And in almost every case, the root cause was not a sophisticated zero-day exploit. It was not a nation-state actor with unlimited resources.
It was a basic security hole. The kind that gets covered in every "backend security 101" blog post. The kind that takes 15 minutes to fix.
The developers who got hacked were not stupid. They were rushed. They were under pressure to ship. They assumed "someone else" would handle security. Or they just did not know.
This article is for you if you are launching a backend service in the next 30 days. It does not matter if it is a side project, a startup MVP, or an enterprise API. Hackers do not care about your excuses. They scan for open doors constantly.

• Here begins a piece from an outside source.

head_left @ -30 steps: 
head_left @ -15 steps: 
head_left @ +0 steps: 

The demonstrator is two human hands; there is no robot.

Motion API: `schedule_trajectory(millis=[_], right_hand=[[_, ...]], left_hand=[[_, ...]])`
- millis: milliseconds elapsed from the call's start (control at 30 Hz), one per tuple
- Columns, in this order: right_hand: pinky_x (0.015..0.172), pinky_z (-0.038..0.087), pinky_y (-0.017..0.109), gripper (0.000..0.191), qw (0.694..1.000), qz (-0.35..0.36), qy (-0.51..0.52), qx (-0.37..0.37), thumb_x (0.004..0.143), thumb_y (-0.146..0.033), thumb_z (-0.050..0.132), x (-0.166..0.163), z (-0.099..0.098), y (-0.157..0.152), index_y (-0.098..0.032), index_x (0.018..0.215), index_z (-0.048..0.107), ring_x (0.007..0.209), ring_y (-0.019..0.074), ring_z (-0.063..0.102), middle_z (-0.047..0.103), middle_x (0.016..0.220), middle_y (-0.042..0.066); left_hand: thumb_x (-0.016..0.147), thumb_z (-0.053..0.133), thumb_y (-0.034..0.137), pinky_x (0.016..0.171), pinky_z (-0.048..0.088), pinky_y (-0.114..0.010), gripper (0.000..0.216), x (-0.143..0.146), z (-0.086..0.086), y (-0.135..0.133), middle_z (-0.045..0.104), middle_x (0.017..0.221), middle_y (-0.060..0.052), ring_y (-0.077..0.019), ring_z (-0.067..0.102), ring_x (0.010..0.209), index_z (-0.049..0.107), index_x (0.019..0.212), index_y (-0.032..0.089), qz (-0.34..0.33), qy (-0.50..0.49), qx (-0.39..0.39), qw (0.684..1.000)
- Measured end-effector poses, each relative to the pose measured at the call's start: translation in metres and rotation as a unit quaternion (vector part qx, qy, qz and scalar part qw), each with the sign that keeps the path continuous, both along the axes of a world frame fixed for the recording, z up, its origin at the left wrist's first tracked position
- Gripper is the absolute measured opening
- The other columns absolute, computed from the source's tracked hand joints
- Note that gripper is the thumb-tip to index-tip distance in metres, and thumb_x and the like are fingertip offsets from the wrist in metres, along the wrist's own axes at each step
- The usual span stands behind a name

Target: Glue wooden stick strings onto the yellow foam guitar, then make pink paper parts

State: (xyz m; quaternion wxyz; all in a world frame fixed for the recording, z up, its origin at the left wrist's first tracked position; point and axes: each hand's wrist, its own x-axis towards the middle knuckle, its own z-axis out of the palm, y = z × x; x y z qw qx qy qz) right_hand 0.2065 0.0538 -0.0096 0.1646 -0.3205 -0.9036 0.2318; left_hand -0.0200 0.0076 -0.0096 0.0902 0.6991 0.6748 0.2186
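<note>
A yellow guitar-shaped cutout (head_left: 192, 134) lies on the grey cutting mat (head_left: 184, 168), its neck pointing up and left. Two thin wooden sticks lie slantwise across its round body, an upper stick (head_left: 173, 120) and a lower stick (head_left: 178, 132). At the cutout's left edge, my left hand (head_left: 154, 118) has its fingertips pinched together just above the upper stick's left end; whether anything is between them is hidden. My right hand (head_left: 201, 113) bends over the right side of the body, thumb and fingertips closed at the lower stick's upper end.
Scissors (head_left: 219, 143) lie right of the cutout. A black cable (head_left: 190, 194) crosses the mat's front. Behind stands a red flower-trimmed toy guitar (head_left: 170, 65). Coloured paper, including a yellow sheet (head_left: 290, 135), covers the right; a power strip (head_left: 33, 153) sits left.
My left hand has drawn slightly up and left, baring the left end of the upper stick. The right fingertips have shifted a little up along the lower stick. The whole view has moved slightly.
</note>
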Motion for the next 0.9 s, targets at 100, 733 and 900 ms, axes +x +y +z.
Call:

Here are the seven security holes I see most often. Close them before launch. Not next sprint. Not "after we get funding." Before launch.
What Makes a Security Hole Dangerous?
Not every vulnerability is equal. A hole is dangerous if it meets at least two of these criteria:
| Criterion | What It Means |
|---|---|
| Remotely exploitable | Attacker does not need access to your servers or internal network |
| No authentication required | Attacker does not need a valid user account |
| Leads to data exposure | Customer data, credentials, or internal secrets are accessible |
| Leads to code execution | Attacker can run arbitrary commands on your server |
| Common in automated scans | Bots are actively looking for this exact hole right now |
If a hole hits three or more of these, fix it today. Not tomorrow.
Here are the seven that hit the hardest.
Hole #1: No Rate Limiting on Authentication Endpoints
What it looks like:
Your login endpoint at POST /api/login accepts unlimited attempts. No captcha. No cooldown. No account lockout.
Why developers leave this open:
They forget. Or they assume "we will add it later." Or they think "we are too small to be targeted."
Why it is deadly:
This is how credential stuffing works. Attackers take username and password pairs from previous data breaches (millions of them) and try them against your login endpoint. They automate it. They run thousands of attempts per hour.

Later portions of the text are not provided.